-- What this task involves --
Consider the listing below. Extract exactly the lines from the line containing "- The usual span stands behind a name" to the line containing "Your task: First", both included.

--------------------------------------------------

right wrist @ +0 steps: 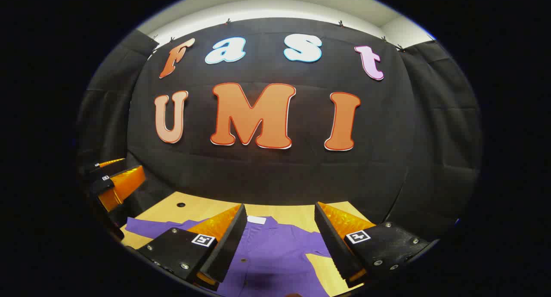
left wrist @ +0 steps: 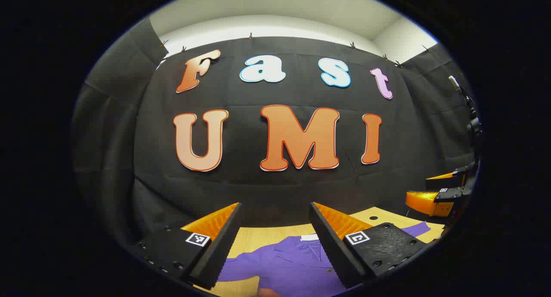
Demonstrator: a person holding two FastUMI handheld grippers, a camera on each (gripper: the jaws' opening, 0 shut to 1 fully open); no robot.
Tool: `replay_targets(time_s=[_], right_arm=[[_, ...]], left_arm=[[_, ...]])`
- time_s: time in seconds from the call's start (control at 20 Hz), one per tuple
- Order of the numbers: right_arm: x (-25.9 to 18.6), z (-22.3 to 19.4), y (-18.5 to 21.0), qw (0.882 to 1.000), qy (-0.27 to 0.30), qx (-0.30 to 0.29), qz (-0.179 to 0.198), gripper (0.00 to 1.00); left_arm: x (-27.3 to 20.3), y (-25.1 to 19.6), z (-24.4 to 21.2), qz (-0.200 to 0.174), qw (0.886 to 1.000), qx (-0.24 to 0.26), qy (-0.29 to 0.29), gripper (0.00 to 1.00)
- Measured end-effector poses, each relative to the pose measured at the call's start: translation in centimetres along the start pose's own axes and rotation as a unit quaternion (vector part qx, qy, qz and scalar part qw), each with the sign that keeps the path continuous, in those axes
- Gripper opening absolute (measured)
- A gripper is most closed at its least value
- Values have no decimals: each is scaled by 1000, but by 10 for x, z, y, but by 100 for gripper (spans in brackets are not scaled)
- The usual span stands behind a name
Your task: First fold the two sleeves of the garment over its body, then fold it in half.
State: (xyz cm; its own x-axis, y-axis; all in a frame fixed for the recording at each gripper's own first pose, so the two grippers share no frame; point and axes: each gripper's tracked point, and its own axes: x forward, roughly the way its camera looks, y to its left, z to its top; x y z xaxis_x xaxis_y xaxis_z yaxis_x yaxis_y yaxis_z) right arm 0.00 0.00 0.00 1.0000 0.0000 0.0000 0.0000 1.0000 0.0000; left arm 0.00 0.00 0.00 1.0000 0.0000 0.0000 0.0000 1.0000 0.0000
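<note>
Sleeves first: both tongs, left [left wrist: 275,241] and right [right wrist: 280,243], hover wide open and empty above the purple garment [right wrist: 275,249] on the worktop [right wrist: 172,208], so pinch each cuff cleanly.

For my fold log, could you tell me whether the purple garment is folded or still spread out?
Spread: the purple garment lies flat on the table, one sleeve stretched sideways, not over the body.

The shirt [right wrist: 275,254] lies flat on the worktop [right wrist: 189,208], with open air above it up to the booth wall [right wrist: 275,172] behind. Both grippers hang above the shirt, jaws wide apart: the left gripper [left wrist: 275,211] and the right gripper [right wrist: 280,211], well apart from each other.
</note>
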Motion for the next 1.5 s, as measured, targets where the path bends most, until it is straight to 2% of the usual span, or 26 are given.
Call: replay_targets(time_s=[0.25,0.4,0.65,0.75,0.85,1.05,1.1,1.2,1.5], right_arm=[[13,11,7,999,-18,24,41,95],[22,15,6,997,-23,39,67,95],[33,12,-13,996,-18,50,67,94],[34,4,-10,995,-4,50,85,94],[32,-3,-17,995,2,45,84,94],[37,-4,-33,997,3,41,69,94],[40,-4,-39,997,2,38,62,94],[46,-8,-54,998,5,28,49,94],[63,-35,-117,999,44,2,-10,95]], left_arm=[[10,-25,12,9,999,-35,6,98],[19,-34,14,14,1000,-17,2,100],[27,-57,24,16,1000,-24,-3,98],[33,-66,22,11,1000,-17,1,98],[37,-77,23,6,1000,-16,1,98],[43,-92,28,-1,1000,-11,-9,100],[45,-93,25,-1,1000,-9,-7,98],[49,-91,19,6,1000,-5,0,100],[46,-74,23,36,999,10,-6,98]])
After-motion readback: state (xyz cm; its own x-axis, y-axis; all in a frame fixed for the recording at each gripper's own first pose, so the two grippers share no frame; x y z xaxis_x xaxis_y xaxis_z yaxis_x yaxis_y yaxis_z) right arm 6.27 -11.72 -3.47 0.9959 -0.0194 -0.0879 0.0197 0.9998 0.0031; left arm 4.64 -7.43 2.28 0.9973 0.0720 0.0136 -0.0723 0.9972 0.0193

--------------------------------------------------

-- Answer section --
- The usual span stands behind a name
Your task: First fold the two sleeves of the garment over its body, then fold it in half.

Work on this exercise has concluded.